Could the farmers’ market be replaced by a three-tiered indoor ecosystem?
Grove Labs of Massachusetts has introduced the Grove Ecosystem, which is shaped like a 6-foot-tall bookcase but holds an aquarium and space to grow greens, herbs and fruits.
In essence, the fish in the aquarium provide the fertilizer that helps the greens grow. To complete the cycle, the greens clean the water from the aquarium and a pump sends it back to the fish. Aiding the growing process are LED lights that induce photosynthesis. Users will be able to track progress and adjust conditions on a smartphone app. And Grove claims the natural process will eliminate any need to clean greens before eating — or even clean the tank.
The Grove Ecosystem becomes the most ambitious attempt yet in pushing the indoor-garden trend.

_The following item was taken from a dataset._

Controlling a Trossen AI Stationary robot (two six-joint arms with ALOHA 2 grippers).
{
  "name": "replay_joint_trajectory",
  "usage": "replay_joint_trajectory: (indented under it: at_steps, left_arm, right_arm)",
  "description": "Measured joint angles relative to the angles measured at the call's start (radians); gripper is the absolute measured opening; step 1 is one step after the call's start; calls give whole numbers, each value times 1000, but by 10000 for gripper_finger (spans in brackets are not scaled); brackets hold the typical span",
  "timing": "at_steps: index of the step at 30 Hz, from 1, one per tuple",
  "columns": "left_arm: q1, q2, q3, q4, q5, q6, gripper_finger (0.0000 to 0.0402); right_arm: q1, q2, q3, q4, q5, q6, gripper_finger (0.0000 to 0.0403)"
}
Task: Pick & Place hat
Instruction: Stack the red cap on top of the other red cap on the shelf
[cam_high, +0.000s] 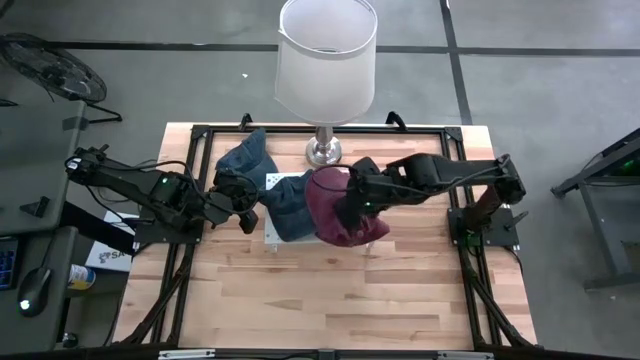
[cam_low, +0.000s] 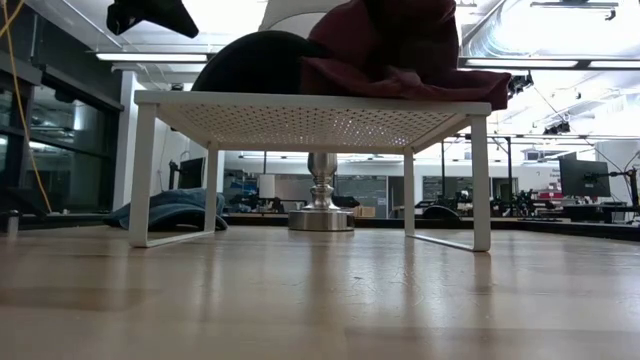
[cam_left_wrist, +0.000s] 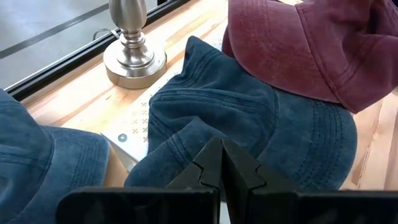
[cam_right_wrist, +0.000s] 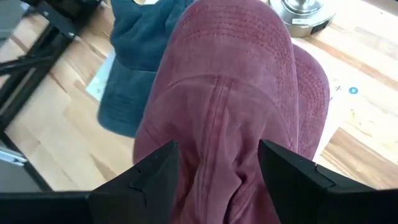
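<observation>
The maroon hat (cam_high: 340, 208) lay on the white perforated rack (cam_low: 320, 115), which stood near the middle of the wooden table (cam_high: 330, 300), a little toward the far edge. One part of this hat hung over the near edge of the rack. A blue hat (cam_high: 290, 205) lay on the same rack, touching the maroon one on its left side, and another blue hat (cam_high: 245, 158) lay on the table near the far left corner. The right end effector (cam_right_wrist: 217, 165) was just above the maroon hat, its fingers spread wide on both sides of the fabric without closing on it. The left end effector (cam_left_wrist: 221, 165) was closed, holding nothing, beside the blue hat on the rack. A silver lamp (cam_high: 325, 150) stood at the far edge. No readable writing showed on the hats.
</observation>
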Motion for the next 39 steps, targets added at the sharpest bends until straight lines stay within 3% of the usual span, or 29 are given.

The Back to the Roots AquaFarm utilizes the same process, but on a much smaller scale. The company hopes families can drastically cut grocery bills by embracing this hyper-local process of food-growing.
This technology has particular relevance among millennials. Because they seek cost-effective alternatives to major grocery chains, they’re not afraid to fragmentize food shopping to save money and they eat a variety of healthy foods, the indoor ecosystem remains an intriguing product for the future. The Grove Ecosystem will be $4,500 once available — likely summer 2016 — with a regular monthly cost of around $20 for fish food and supplies.
It’s true: Millennials are changing how we produce and consume food and drink. In very much the same way that they’re appreciating craft alcohol by bringing it to the home, millennials are going to jump in on products like the Grove Ecosystem, since it simplifies process and saves money.